Look through the data below for the line with "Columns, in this" and the line with "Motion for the", then output those two and all lines in between, exactly as written.

[Opening Recorded data section]

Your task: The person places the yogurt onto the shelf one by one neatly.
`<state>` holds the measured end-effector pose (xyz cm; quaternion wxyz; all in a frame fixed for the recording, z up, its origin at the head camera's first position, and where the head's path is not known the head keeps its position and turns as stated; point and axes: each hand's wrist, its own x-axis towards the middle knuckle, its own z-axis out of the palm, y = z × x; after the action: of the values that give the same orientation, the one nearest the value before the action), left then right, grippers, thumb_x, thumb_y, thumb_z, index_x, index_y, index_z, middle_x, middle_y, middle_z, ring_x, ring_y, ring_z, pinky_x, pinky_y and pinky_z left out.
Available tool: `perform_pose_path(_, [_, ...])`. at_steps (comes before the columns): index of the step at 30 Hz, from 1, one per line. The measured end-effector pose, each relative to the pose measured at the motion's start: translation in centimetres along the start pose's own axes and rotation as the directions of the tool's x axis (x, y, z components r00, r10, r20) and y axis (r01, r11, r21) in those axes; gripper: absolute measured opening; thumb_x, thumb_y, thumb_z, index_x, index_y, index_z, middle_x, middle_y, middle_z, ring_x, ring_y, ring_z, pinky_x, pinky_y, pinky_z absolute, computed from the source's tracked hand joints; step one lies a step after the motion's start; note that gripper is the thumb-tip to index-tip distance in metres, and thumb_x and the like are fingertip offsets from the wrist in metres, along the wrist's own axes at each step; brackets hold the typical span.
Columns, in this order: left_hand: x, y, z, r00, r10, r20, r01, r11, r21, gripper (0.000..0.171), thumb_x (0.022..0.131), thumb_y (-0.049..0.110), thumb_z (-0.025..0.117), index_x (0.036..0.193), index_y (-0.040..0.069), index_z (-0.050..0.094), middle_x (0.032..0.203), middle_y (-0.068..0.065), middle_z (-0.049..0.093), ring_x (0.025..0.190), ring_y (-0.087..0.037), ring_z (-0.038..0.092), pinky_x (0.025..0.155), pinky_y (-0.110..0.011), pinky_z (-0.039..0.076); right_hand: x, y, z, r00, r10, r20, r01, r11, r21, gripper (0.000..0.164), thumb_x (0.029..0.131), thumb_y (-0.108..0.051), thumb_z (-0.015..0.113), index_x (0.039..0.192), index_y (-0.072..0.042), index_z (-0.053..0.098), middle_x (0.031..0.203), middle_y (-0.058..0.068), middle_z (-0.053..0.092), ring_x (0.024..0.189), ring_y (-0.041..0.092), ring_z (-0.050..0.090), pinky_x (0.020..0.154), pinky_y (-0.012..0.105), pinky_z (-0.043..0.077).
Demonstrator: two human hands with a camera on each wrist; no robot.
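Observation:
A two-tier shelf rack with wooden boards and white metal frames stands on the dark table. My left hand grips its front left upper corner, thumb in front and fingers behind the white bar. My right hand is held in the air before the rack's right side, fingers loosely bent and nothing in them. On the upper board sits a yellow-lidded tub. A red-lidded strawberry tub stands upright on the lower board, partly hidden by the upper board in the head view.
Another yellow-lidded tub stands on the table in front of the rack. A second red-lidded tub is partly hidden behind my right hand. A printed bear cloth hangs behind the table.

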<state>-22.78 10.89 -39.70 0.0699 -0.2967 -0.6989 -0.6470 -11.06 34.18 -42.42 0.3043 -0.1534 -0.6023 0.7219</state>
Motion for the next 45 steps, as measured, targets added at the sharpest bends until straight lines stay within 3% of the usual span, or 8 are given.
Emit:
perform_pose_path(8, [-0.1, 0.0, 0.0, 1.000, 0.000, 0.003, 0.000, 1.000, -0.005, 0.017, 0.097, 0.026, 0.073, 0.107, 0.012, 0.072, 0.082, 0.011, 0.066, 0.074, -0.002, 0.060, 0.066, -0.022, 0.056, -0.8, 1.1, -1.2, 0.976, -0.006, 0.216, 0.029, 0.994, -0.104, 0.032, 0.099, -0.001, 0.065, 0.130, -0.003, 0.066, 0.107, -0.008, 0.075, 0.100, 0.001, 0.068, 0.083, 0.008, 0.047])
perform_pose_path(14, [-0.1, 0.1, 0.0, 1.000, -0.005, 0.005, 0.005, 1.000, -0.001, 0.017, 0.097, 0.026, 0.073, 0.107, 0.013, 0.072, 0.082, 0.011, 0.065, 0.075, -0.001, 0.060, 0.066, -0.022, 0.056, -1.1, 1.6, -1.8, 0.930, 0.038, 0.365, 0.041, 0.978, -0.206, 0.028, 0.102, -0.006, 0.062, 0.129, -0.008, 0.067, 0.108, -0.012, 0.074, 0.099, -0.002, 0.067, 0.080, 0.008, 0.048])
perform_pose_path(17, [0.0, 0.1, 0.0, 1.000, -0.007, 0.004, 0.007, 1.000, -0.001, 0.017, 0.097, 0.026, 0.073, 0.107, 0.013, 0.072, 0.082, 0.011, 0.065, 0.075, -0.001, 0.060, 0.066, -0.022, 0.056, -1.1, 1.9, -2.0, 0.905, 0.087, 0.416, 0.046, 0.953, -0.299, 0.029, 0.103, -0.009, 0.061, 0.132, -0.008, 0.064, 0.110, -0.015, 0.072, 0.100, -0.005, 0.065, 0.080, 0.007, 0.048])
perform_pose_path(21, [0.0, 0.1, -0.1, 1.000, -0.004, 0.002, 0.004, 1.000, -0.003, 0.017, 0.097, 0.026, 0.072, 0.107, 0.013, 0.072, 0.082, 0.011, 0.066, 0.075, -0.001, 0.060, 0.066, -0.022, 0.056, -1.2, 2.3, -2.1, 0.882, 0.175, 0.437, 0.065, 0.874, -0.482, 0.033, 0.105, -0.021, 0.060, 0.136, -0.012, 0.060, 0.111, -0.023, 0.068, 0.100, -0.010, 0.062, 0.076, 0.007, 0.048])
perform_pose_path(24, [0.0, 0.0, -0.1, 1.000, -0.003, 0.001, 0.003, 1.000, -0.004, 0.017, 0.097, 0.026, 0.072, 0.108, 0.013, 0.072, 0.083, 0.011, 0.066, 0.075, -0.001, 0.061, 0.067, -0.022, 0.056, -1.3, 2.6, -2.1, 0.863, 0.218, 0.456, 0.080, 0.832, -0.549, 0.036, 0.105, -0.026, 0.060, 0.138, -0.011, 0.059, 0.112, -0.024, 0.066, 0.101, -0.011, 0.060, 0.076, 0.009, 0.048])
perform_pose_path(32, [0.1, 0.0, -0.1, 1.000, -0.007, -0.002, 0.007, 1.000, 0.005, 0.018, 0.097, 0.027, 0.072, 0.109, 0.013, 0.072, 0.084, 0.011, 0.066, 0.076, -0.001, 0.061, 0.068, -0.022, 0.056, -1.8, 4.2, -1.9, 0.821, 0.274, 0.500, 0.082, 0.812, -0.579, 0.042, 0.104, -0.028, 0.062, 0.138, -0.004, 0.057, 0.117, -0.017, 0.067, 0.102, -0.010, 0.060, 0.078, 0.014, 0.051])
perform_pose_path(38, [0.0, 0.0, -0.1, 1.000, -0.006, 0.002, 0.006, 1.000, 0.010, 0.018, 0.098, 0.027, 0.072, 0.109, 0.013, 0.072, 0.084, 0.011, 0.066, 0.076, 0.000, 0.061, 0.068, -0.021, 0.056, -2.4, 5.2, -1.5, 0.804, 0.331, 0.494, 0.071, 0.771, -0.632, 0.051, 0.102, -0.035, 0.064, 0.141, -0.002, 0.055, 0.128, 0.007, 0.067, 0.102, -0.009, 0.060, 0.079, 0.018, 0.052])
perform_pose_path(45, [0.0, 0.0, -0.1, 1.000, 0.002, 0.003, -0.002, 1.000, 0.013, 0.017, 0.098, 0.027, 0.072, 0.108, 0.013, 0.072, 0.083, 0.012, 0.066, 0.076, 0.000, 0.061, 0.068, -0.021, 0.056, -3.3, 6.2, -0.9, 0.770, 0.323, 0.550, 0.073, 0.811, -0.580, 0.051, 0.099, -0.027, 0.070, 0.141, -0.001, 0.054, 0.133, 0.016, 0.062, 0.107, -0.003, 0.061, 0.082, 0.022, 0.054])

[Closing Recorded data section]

Written answer:
Columns, in this order: left_hand: x, y, z, r00, r10, r20, r01, r11, r21, gripper (0.000..0.171), thumb_x (0.022..0.131), thumb_y (-0.049..0.110), thumb_z (-0.025..0.117), index_x (0.036..0.193), index_y (-0.040..0.069), index_z (-0.050..0.094), middle_x (0.032..0.203), middle_y (-0.068..0.065), middle_z (-0.049..0.093), ring_x (0.025..0.190), ring_y (-0.087..0.037), ring_z (-0.038..0.092), pinky_x (0.025..0.155), pinky_y (-0.110..0.011), pinky_z (-0.039..0.076); right_hand: x, y, z, r00, r10, r20, r01, r11, r21, gripper (0.000..0.164), thumb_x (0.029..0.131), thumb_y (-0.108..0.051), thumb_z (-0.015..0.113), index_x (0.039..0.192), index_y (-0.072..0.042), index_z (-0.053..0.098), middle_x (0.031..0.203), middle_y (-0.058..0.068), middle_z (-0.053..0.092), ring_x (0.024..0.189), ring_y (-0.041..0.092), ring_z (-0.050..0.090), pinky_x (0.020..0.154), pinky_y (-0.012..0.105), pinky_z (-0.043..0.077).
Demonstrator: two human hands with a camera on each wrist; no robot.
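Observation:
A two-tier shelf rack with wooden boards and white metal frames stands on the dark table. My left hand grips its front left upper corner, thumb in front and fingers behind the white bar. My right hand is held in the air before the rack's right side, fingers loosely bent and nothing in them. On the upper board sits a yellow-lidded tub. A red-lidded strawberry tub stands upright on the lower board, partly hidden by the upper board in the head view.
Another yellow-lidded tub stands on the table in front of the rack. A second red-lidded tub is partly hidden behind my right hand. A printed bear cloth hangs behind the table.
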
<state>-22.78 10.89 -39.70 0.0699 -0.2967 -0.6989 -0.6470 -11.06 34.18 -42.42 0.3043 -0.1534 -0.6023 0.7219</state>
Motion for the next 45 steps, as measured, targets added at the sharpest bends until straight lines stay within 3% of the usual span, or 8 are given.

The exercise output is complete.